Input material:
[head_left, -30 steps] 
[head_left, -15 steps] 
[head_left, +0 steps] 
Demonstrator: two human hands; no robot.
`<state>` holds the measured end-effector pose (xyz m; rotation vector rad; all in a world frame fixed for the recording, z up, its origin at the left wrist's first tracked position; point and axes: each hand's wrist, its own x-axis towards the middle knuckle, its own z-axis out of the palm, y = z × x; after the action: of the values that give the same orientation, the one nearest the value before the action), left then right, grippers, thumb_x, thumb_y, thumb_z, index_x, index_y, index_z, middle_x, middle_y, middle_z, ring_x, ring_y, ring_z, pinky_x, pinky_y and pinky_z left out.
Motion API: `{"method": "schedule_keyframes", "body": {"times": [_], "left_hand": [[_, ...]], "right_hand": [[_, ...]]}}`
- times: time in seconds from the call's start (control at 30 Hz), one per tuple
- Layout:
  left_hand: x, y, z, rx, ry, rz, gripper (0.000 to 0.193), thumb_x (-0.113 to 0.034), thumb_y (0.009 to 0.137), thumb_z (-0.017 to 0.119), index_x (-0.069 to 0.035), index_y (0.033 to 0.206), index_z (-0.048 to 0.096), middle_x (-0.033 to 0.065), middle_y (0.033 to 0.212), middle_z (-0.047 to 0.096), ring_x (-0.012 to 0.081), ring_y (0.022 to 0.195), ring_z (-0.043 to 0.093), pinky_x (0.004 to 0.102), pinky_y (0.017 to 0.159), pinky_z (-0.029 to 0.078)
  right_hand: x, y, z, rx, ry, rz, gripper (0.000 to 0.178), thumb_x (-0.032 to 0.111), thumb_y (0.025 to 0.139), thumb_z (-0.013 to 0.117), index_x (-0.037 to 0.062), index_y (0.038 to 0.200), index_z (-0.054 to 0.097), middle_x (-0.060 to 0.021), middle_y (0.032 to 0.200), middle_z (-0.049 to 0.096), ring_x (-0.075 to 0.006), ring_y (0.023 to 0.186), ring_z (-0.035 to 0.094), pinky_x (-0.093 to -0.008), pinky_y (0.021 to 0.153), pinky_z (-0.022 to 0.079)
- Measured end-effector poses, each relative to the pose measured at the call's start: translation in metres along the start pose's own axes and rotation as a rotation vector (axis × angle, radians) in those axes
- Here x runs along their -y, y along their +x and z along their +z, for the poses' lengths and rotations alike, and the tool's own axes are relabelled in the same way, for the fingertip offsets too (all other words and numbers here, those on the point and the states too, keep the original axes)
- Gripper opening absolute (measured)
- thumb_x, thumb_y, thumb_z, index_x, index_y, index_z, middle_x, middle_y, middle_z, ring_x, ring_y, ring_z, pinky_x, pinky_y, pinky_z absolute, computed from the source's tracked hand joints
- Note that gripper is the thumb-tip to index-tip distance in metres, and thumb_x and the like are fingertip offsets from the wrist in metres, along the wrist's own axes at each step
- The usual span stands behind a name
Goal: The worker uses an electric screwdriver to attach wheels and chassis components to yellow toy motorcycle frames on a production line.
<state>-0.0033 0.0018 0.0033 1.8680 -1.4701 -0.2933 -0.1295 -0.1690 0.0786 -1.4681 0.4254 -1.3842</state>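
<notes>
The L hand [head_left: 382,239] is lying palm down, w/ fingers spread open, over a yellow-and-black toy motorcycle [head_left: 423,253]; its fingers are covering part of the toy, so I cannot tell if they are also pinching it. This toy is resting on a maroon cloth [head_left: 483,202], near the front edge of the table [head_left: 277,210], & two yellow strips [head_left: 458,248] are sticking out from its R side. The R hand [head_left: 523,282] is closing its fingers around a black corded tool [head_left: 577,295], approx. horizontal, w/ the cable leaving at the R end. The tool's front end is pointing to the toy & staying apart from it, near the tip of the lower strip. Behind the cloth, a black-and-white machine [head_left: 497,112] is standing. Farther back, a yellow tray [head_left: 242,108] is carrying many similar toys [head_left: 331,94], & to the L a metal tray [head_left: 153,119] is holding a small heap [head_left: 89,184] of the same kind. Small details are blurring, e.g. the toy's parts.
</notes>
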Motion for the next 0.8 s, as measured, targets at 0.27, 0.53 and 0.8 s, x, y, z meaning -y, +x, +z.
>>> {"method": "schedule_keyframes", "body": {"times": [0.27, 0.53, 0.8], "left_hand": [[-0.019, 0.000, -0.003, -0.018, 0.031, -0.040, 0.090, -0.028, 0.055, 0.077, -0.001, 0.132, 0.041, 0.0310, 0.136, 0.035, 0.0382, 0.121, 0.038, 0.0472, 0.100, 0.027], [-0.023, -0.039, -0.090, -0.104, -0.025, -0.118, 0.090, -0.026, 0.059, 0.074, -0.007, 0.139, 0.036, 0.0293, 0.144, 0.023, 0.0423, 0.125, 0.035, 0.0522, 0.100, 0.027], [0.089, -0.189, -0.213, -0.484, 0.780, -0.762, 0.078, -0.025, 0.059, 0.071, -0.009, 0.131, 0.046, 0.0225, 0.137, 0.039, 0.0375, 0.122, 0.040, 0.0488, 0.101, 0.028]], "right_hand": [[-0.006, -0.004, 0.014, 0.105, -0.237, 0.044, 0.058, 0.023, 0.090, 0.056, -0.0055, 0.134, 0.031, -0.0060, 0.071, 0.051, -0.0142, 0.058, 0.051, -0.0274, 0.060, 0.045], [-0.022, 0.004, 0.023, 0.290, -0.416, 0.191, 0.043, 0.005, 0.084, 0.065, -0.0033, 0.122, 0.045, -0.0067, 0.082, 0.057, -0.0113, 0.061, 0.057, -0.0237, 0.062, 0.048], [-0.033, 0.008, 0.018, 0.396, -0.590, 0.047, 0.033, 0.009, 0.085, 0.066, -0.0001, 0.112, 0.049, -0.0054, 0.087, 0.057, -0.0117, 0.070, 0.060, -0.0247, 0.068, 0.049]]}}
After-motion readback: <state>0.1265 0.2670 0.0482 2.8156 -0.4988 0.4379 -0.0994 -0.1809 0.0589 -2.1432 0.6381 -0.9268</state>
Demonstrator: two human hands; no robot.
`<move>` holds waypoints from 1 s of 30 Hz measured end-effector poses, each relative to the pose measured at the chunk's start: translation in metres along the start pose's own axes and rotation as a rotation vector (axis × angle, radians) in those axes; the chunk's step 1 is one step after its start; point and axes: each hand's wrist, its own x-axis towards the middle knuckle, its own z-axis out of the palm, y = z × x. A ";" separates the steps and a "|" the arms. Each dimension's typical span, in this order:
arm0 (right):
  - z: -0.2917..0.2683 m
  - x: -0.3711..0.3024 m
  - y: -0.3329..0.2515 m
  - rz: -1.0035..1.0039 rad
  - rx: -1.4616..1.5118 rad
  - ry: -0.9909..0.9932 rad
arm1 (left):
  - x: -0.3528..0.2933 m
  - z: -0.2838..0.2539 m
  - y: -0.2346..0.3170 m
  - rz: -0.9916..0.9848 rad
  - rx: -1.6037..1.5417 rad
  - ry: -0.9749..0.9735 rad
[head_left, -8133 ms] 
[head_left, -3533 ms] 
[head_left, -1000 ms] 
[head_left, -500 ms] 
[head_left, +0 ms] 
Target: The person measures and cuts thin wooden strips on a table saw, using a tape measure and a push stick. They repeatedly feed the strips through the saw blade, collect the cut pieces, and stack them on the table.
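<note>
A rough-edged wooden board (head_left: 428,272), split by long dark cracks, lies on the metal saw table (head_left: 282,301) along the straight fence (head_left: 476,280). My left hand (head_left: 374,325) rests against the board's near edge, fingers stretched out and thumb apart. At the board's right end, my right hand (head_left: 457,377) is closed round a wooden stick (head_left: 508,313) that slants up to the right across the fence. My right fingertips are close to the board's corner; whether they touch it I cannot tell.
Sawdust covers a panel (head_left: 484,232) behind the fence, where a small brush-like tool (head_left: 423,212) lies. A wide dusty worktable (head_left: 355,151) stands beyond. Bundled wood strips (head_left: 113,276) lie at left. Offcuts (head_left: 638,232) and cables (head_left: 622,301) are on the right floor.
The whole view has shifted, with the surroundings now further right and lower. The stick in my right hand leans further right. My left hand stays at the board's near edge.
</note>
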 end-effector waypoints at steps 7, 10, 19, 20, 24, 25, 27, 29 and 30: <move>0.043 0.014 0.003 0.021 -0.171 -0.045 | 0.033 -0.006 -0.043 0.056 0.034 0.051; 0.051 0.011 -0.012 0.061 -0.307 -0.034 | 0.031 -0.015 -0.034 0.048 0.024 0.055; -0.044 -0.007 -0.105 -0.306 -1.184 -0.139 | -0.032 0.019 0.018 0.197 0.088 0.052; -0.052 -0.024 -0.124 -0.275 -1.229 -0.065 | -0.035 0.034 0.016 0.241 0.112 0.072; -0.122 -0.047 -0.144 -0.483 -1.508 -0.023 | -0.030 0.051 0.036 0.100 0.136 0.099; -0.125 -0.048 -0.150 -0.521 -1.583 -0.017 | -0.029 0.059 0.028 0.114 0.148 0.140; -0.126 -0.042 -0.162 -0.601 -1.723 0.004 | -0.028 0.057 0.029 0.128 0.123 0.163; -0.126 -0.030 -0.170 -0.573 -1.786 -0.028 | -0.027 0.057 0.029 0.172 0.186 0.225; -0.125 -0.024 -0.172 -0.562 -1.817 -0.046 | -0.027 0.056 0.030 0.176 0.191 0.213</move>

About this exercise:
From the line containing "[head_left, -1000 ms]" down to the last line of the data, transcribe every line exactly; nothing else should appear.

Answer section:
[head_left, -1000 ms] 
[head_left, -500 ms] 
[head_left, +0 ms] 
Target: The person measures and cuts thin wooden strips on a table saw, using a tape measure and a push stick. They repeatedly feed the strips through the saw blade, collect the cut pieces, and stack them on the table.
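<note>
A rough-edged wooden board (head_left: 428,272), split by long dark cracks, lies on the metal saw table (head_left: 282,301) along the straight fence (head_left: 476,280). My left hand (head_left: 374,325) rests against the board's near edge, fingers stretched out and thumb apart. At the board's right end, my right hand (head_left: 457,377) is closed round a wooden stick (head_left: 508,313) that slants up to the right across the fence. My right fingertips are close to the board's corner; whether they touch it I cannot tell.
Sawdust covers a panel (head_left: 484,232) behind the fence, where a small brush-like tool (head_left: 423,212) lies. A wide dusty worktable (head_left: 355,151) stands beyond. Bundled wood strips (head_left: 113,276) lie at left. Offcuts (head_left: 638,232) and cables (head_left: 622,301) are on the right floor.
The whole view has shifted, with the surroundings now further right and lower. The stick in my right hand leans further right. My left hand stays at the board's near edge.
</note>
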 end-effector waypoints at steps 7, 10, 19, 20, 24, 25, 27, 29 and 30: <move>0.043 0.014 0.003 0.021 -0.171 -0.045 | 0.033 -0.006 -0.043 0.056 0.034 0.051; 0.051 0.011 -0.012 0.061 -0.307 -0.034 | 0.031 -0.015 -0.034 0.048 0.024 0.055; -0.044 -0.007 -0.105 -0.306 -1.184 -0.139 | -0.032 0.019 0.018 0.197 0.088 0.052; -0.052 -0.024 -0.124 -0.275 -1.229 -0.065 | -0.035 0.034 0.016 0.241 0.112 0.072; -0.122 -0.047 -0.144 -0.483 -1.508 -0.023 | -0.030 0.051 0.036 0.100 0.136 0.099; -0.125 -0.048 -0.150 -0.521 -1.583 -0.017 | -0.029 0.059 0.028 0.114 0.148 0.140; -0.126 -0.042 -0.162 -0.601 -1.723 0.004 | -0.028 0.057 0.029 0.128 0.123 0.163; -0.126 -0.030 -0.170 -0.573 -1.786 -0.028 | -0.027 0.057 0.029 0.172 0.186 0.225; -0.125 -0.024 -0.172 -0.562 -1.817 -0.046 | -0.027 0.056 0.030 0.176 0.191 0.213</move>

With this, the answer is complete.